** Directions for this task **
Print out the full material below, exact in every line, with no images included.

** The data **
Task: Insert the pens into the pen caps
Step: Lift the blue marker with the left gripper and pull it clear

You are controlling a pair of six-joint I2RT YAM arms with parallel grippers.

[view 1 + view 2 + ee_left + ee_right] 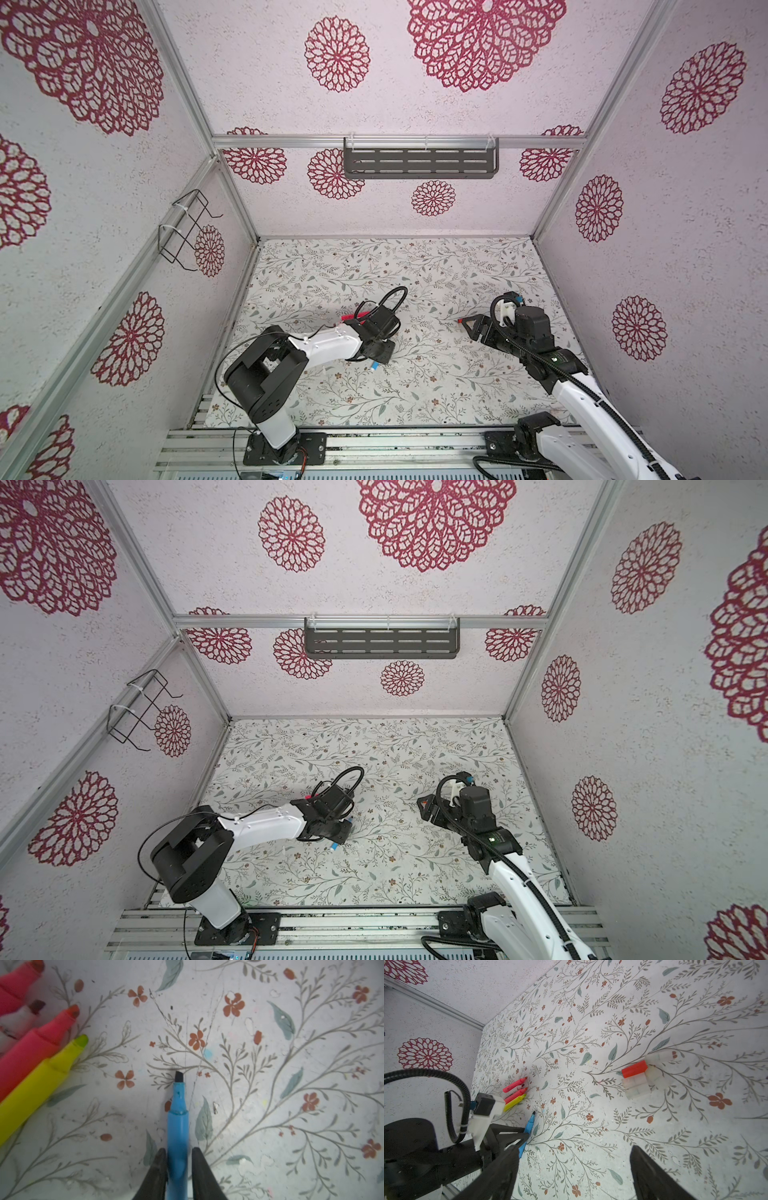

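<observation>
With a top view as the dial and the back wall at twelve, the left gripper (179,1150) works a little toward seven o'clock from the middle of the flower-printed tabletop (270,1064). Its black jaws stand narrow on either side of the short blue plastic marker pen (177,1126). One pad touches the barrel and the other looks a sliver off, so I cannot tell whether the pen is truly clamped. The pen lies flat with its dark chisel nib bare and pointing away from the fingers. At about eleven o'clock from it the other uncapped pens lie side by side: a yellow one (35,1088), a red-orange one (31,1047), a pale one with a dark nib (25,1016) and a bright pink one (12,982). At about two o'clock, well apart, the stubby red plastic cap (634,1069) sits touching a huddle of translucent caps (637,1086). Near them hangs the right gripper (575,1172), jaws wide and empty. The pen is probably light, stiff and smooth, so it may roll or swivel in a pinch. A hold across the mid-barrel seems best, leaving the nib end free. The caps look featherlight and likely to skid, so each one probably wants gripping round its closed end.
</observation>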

** Answer below **
Task: Insert the pens into the pen caps
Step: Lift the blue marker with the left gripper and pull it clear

You are controlling a pair of six-joint I2RT YAM arms with parallel grippers.

[view 1 + view 2 + ee_left + ee_right] 

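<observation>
With a top view as the dial and the back wall at twelve, the left gripper (179,1150) works a little toward seven o'clock from the middle of the flower-printed tabletop (270,1064). Its black jaws stand narrow on either side of the short blue plastic marker pen (177,1126). One pad touches the barrel and the other looks a sliver off, so I cannot tell whether the pen is truly clamped. The pen lies flat with its dark chisel nib bare and pointing away from the fingers. At about eleven o'clock from it the other uncapped pens lie side by side: a yellow one (35,1088), a red-orange one (31,1047), a pale one with a dark nib (25,1016) and a bright pink one (12,982). At about two o'clock, well apart, the stubby red plastic cap (634,1069) sits touching a huddle of translucent caps (637,1086). Near them hangs the right gripper (575,1172), jaws wide and empty. The pen is probably light, stiff and smooth, so it may roll or swivel in a pinch. A hold across the mid-barrel seems best, leaving the nib end free. The caps look featherlight and likely to skid, so each one probably wants gripping round its closed end.
</observation>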

No additional output is required.